● What you should do
Reply with the data below, repeated exactly in full.

Stored items

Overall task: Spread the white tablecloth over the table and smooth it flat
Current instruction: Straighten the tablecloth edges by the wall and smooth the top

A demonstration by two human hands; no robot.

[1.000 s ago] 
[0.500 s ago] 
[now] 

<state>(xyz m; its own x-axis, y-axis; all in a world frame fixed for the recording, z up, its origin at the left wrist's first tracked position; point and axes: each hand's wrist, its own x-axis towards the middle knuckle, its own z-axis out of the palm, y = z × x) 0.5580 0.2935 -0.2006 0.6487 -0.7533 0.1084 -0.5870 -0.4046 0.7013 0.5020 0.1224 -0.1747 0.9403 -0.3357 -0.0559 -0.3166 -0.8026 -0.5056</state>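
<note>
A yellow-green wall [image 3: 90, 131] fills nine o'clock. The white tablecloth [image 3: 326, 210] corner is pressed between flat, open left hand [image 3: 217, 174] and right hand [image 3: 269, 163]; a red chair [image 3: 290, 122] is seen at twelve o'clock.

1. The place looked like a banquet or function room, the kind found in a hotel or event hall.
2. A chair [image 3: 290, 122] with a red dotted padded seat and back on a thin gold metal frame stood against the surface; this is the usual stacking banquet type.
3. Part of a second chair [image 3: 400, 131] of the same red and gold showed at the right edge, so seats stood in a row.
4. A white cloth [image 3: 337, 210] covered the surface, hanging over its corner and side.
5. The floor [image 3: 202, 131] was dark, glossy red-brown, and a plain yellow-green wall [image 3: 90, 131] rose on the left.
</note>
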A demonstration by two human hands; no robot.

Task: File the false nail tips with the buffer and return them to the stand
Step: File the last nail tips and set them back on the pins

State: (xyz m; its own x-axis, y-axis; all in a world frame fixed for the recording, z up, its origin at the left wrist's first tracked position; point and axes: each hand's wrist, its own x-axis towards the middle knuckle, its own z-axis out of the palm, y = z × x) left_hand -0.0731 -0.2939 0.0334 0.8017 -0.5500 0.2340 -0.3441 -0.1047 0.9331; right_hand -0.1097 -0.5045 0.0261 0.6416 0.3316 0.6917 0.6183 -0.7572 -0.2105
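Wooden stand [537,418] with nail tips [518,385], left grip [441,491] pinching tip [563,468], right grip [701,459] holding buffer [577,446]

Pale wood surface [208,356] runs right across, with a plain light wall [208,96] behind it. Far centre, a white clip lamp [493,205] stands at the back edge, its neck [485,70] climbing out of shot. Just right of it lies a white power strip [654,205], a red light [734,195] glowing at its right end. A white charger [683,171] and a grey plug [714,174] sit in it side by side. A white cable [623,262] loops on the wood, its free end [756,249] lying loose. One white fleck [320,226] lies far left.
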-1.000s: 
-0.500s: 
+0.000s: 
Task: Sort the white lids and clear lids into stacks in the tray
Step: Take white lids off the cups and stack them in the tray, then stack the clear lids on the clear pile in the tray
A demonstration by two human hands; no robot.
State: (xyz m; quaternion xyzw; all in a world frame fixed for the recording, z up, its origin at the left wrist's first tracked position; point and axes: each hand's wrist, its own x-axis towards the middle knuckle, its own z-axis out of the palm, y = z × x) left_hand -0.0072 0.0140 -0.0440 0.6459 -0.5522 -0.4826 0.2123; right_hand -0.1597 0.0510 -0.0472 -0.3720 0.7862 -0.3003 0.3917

● Solution for this task
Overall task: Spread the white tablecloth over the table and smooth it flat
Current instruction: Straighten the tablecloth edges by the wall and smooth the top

A demonstration by two human hands; no robot.

[1.000 s ago] 
[0.500 s ago] 
[now] 

<state>(xyz m; its own x-axis, y-axis; all in a world frame fixed for the recording, z up, its origin at the left wrist's first tracked position; point and axes: each hand's wrist, its own x-axis towards the middle knuckle, its own z-axis out of the palm, y = z × x) 0.5580 0.2935 -0.2006 0.6487 -0.7533 0.1084 -0.5870 -0.4046 0.7013 0.5020 0.1224 -0.1747 0.9403 -0.3357 -0.0559 -0.3166 -0.8026 -0.5056</state>
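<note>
A yellow-green wall [image 3: 90, 131] fills nine o'clock. The white tablecloth [image 3: 326, 210] corner is pressed between flat, open left hand [image 3: 217, 174] and right hand [image 3: 269, 163]; a red chair [image 3: 290, 122] is seen at twelve o'clock.

1. The place looked like a banquet or function room, the kind found in a hotel or event hall.
2. A chair [image 3: 290, 122] with a red dotted padded seat and back on a thin gold metal frame stood against the surface; this is the usual stacking banquet type.
3. Part of a second chair [image 3: 400, 131] of the same red and gold showed at the right edge, so seats stood in a row.
4. A white cloth [image 3: 337, 210] covered the surface, hanging over its corner and side.
5. The floor [image 3: 202, 131] was dark, glossy red-brown, and a plain yellow-green wall [image 3: 90, 131] rose on the left.
</note>
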A demonstration by two human hands; no robot.

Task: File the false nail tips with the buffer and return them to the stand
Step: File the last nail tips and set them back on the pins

State: (xyz m; its own x-axis, y-axis; all in a world frame fixed for the recording, z up, its origin at the left wrist's first tracked position; point and axes: each hand's wrist, its own x-axis towards the middle knuckle, its own z-axis out of the palm, y = z × x) left_hand -0.0731 -0.2939 0.0334 0.8017 -0.5500 0.2340 -0.3441 -0.1047 0.9331; right_hand -0.1097 -0.5045 0.0261 0.6416 0.3316 0.6917 0.6183 -0.7572 -0.2105
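Wooden stand [537,418] with nail tips [518,385], left grip [441,491] pinching tip [563,468], right grip [701,459] holding buffer [577,446]

Pale wood surface [208,356] runs right across, with a plain light wall [208,96] behind it. Far centre, a white clip lamp [493,205] stands at the back edge, its neck [485,70] climbing out of shot. Just right of it lies a white power strip [654,205], a red light [734,195] glowing at its right end. A white charger [683,171] and a grey plug [714,174] sit in it side by side. A white cable [623,262] loops on the wood, its free end [756,249] lying loose. One white fleck [320,226] lies far left.
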-1.000s: 
-0.500s: 
+0.000s: 
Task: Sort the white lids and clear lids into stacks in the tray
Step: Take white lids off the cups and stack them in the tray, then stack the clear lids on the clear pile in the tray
A demonstration by two human hands; no robot.
State: (xyz m; quaternion xyzw; all in a world frame fixed for the recording, z up, its origin at the left wrist's first tracked position; point and axes: each hand's wrist, its own x-axis towards the middle knuckle, its own z-axis out of the palm, y = z × x) left_hand -0.0072 0.0140 -0.0440 0.6459 -0.5522 -0.4826 0.2123; right_hand -0.1597 0.0510 -0.0472 -0.3720 0.7862 -0.3003 0.3917

Nothing else remains for this exercise.